In dynamic visual SLAM scenarios, the motion of objects and the camera poses significant challenges to segmentation networks, resulting in problems of missed and incomplete segmentation. Semantic masks that suddenly disappear or are partially missing compromise the effectiveness of our method. Consequently, we predict the position and supplement the semantic masks for frames that have experienced missed segmentation, utilizing depth information to complement the partially segmented masks. Figure 5 illustrates cases of missed segmentation problems found in two different sequences along with the results when using our method for compensation. Due to the non-negligible motion of dynamic objects between consecutive frames, we refrained from simply copying the correct semantic masks to the frames where segmentation failure was detected. Instead, our missed segmentation compensation mechanism effectively forecasted the potential locations of the missing semantic masks based on the results of line fitting and successfully compensated for the missing semantic masks. Figure 6 demonstrates the effectiveness of our fusion method.

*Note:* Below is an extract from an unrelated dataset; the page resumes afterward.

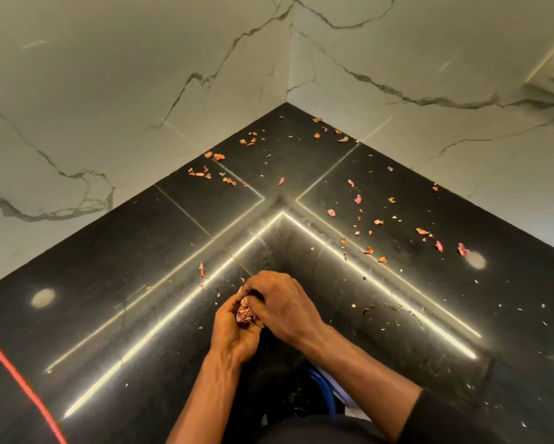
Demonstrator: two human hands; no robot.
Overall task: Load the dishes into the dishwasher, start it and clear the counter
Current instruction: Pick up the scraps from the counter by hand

For the RGB images shown in the figure, although the segmentation network produced incomplete masks due to motion blur, our fusion method successfully completed these masks by leveraging depth information. The experimental results substantiate that our missed segmentation compensation mechanism and fusion method effectively recover the missing parts of human segmentation, leading to more complete and accurate dynamic object detection while maintaining robust performance.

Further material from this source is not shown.